_What to work on_
The copy must match the data below line for line and contain no images.

::: Records for this task

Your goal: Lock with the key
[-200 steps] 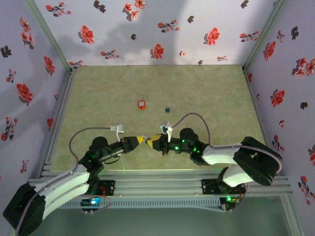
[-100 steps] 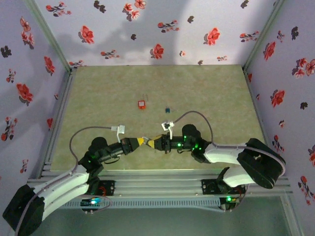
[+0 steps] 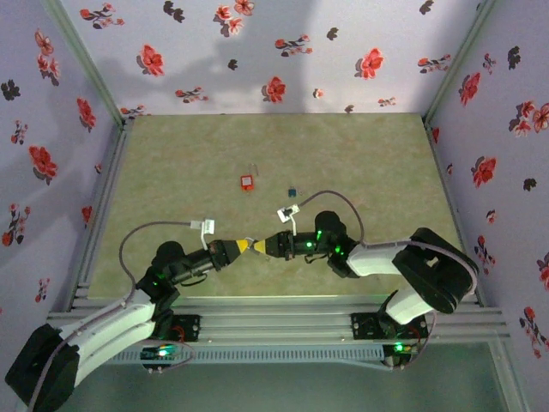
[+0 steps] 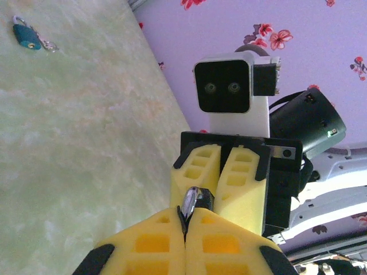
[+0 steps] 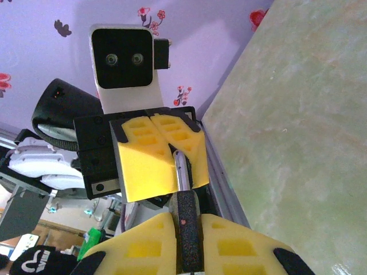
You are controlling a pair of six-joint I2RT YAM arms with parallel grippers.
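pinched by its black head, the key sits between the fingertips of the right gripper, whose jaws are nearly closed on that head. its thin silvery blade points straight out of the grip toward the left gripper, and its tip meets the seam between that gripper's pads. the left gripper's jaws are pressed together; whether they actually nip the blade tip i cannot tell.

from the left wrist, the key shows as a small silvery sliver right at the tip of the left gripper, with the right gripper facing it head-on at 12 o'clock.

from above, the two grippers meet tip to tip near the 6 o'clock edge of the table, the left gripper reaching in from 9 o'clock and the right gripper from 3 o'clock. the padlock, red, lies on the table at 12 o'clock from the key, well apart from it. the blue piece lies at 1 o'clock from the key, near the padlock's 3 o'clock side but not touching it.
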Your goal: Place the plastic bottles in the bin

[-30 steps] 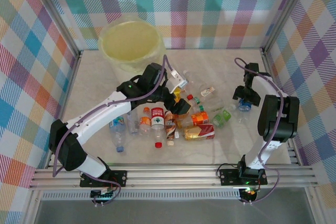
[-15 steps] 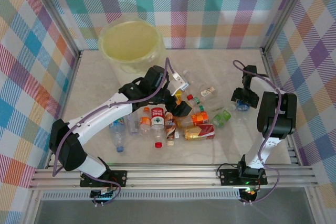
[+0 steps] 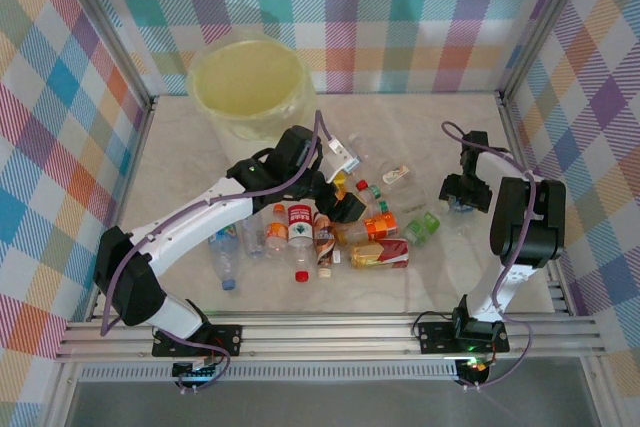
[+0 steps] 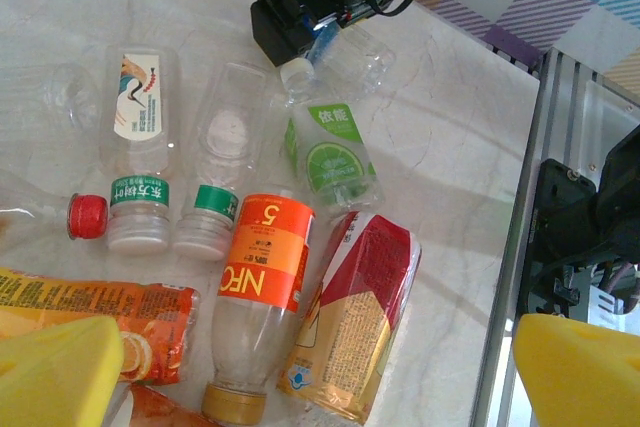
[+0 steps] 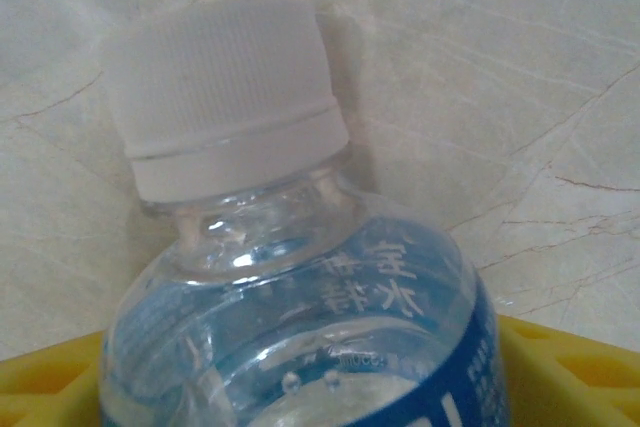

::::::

_Task result_
Your goal: Lock with the key
[-200 steps] 
[-100 steps] 
[+0 steps] 
[+0 steps] 
[+0 steps] 
You are controlling a pair of six-joint I2RT YAM arms with parallel grippers.
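pinched by its black head, the key sits between the fingertips of the right gripper, whose jaws are nearly closed on that head. its thin silvery blade points straight out of the grip toward the left gripper, and its tip meets the seam between that gripper's pads. the left gripper's jaws are pressed together; whether they actually nip the blade tip i cannot tell.

from the left wrist, the key shows as a small silvery sliver right at the tip of the left gripper, with the right gripper facing it head-on at 12 o'clock.

from above, the two grippers meet tip to tip near the 6 o'clock edge of the table, the left gripper reaching in from 9 o'clock and the right gripper from 3 o'clock. the padlock, red, lies on the table at 12 o'clock from the key, well apart from it. the blue piece lies at 1 o'clock from the key, near the padlock's 3 o'clock side but not touching it.
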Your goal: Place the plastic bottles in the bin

[-30 steps] 
[-15 steps] 
[+0 steps] 
[+0 steps] 
[+0 steps] 

No further output is needed.